Appreciate the feedback. I have made notes of types of problems but some how the exams ask it in such a way that I either make simple mistake or I completely don't know how to do it. I feel its a knowledge barrier that I cant break....been spinning my wheels for a few weeks on trying to understand these afternoon problems but its discouraging. Anyone know ways of at least boosting self confidence during exam time. My emotions tend to get the better of me


----------



## khusaibi_PE (Apr 1, 2016)

Sorry to say but your co-workers sound like big league assholes


----------



## thekzieg (Apr 1, 2016)

@GoldenKnight87 two more cents: My second exam, while mostly different than than the first, DID have at least two questions that were IDENTICAL to my first exam, so those were easy points. 

I would recommend reviewing the code lookup questions that you remember from your first exam and tabbing them for quick access. 

Honestly, having taken the exam once already gives you a leg up this time around. 

Finally, keep in mind that there are plenty of great engineers who have struggled with passing this exam. You aren't alone!


----------



## Phatso86 (Apr 6, 2016)

Bro, i'm not buying that you truly prepared for the PE.

first of all, over 50% of test takers pass, that automatically means you're at the bottom half.

Secondly, the exam tests were RIDICULOUS at how easy it was. I did stress about it when i took it (1st exam in 2011) but it was like studying for a calculus exam and taking a pre-algebra exam instead. That is how easy the test is in comparison to the study material.

I'm not putting you down or trying to, i am simply mentioning that I do not believe you truly studied like you should have. I remember the guy next to me when I took my civil test clearly said "it's rough, this is my second time taking it....... no, i didn't study everything"


----------



## Phatso86 (Apr 6, 2016)

GoldenKnight87 said:


> .... I studied around 15hrs a week for 3+ months on top of doing the SOPE.....  I worked roughly 300 problems during that time.


Bro, that equates to 180+ hours for "roughly" 300 questions.

That is less than 2 questions per hour. Your co-workers are NOT assholes, they are as dumbfounded as i am to know that you studied close to 200 hours and failed an easy exam. I am sure you would agree that any of your college course exams were more difficult than the PE.


----------



## knight1fox3 (Apr 6, 2016)




----------



## MetsFan (Apr 6, 2016)




----------



## Audi Driver P.E. (Apr 7, 2016)

Well, at least we were able to dig up a bigger asshole than your co-workers.


----------



## GoldfishJack (Apr 7, 2016)

Phatso86 said:


> Bro, that equates to 180+ hours for "roughly" 300 questions.
> 
> That is less than 2 questions per hour. Your co-workers are NOT assholes, they are as dumbfounded as i am to know that you studied close to 200 hours and failed an easy exam. I am sure you would agree that any of your college course exams were more difficult than the PE.

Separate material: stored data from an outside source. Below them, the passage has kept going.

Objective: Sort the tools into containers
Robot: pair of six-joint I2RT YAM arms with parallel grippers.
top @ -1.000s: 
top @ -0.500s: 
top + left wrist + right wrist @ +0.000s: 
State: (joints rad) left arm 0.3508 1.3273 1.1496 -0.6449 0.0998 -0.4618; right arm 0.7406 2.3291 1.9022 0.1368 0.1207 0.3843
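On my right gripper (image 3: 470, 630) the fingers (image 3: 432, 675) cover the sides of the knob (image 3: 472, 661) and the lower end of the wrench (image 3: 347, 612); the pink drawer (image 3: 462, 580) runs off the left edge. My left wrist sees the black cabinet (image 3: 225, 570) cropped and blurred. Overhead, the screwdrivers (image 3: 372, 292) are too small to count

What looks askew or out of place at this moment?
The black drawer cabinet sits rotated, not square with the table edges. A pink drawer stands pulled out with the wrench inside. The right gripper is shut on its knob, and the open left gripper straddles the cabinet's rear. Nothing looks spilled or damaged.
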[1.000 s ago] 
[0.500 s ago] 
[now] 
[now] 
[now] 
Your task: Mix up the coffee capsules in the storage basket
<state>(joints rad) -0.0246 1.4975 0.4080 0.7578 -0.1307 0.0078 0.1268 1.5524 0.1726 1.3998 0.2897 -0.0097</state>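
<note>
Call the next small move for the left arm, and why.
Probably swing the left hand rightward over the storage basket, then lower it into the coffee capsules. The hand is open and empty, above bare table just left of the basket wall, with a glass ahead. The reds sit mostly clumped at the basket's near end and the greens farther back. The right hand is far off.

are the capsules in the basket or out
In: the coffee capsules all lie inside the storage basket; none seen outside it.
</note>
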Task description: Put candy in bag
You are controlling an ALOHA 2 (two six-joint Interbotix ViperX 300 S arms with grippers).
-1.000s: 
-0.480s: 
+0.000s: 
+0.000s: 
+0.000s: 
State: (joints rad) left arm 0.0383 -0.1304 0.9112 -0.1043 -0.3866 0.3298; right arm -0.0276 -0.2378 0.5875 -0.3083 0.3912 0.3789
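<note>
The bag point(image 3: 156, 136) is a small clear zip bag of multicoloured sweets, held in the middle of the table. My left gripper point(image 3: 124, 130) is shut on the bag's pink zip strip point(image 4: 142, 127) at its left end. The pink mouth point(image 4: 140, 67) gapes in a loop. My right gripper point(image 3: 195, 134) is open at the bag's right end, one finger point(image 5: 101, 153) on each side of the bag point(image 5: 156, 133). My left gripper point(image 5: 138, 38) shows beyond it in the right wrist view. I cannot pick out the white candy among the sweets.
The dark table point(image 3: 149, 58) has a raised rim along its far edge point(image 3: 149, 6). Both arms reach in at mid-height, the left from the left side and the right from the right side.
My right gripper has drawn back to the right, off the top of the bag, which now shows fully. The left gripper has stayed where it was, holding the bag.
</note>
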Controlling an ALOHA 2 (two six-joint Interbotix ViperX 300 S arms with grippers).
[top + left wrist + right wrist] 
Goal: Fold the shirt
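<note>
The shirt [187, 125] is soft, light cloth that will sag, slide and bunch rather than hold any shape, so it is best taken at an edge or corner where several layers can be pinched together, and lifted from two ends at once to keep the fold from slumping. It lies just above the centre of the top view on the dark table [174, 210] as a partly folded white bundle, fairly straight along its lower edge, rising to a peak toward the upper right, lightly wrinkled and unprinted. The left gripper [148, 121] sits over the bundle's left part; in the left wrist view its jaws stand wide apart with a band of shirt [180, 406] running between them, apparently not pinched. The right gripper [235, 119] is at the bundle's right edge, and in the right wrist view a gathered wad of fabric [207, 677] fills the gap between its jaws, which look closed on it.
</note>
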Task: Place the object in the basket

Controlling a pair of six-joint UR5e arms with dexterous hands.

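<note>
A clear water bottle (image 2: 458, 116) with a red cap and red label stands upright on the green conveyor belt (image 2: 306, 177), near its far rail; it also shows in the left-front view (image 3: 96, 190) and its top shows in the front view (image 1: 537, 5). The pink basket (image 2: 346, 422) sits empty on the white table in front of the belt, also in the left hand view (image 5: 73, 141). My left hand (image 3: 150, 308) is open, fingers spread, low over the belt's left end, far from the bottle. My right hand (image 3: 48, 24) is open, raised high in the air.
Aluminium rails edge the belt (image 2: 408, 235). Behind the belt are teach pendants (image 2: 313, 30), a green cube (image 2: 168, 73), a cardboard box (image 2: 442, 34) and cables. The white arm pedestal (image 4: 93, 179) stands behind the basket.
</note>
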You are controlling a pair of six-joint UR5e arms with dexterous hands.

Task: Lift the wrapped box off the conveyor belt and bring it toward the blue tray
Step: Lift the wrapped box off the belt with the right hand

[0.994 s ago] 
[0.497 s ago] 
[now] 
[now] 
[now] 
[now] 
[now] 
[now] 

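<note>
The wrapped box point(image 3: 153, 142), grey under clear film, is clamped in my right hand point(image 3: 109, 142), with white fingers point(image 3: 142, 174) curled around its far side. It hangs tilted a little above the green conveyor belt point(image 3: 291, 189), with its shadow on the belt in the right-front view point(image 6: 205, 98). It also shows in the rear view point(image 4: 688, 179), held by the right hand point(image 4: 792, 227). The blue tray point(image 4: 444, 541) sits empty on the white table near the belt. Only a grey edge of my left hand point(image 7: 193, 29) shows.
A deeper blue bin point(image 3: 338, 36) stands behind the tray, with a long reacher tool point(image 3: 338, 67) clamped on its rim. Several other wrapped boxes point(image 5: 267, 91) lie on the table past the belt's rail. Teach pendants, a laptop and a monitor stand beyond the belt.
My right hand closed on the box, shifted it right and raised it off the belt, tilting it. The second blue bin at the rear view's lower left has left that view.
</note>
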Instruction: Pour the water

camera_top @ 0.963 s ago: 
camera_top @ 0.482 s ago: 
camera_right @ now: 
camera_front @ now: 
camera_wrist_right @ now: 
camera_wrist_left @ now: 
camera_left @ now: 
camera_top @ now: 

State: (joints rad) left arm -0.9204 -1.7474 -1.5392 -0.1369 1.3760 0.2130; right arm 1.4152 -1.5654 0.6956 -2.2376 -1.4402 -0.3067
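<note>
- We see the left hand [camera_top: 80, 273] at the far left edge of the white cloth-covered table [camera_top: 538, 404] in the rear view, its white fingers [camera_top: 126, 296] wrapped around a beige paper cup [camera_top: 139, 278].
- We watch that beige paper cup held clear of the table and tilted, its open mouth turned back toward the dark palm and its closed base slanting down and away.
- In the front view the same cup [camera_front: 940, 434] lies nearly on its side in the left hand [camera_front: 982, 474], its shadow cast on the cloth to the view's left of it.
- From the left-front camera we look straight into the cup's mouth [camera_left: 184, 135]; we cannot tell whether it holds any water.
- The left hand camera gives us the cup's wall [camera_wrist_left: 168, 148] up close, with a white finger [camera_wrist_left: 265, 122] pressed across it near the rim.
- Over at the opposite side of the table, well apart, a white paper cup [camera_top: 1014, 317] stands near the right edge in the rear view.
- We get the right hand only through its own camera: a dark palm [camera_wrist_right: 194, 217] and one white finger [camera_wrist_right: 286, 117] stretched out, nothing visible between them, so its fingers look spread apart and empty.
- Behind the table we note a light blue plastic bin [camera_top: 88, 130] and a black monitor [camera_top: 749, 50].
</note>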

Hard for me to keep shut about this, but I studied for about 250+ hours and I probably only worked on 500 problems. First of all, studying does not equate to working through problems ONLY. GoldenKnight probably had to learn or re-learn topics because not all of us are as gifted in our expertise in all of the different facets of civil engineering as you are. Did I spend 250+ hours working on 500 problems? No, I spent most of that time studying the concepts which is the point of this exam. To test your knowledge on the concepts, not just plug and chug. Secondly, some people either do not test well or let the stress get the better of them. GoldenKnight probably has been stressing about this thinking of the assholes in the office that would be condescending towards him if he failed. Third, who are you the study police? The one who determines whether someone is worthy of passing this exam? Why don't we all bow down to your almighty, you belittling prick. 

/rant


----------



## liz28 (Apr 11, 2016)

You are not alone!  I am getting ready to take the exam for the THIRD time this April.  The only bonus is that my coworkers are quite supportive, and assured me that they already know I have the knowledge base and see me on the same level as other PE's in the office, and this is just a stupid test.  Remember when most of your coworkers took it, it was part of a more simple SE, meaning they didn't need to know ANY of the morning topics we have to know.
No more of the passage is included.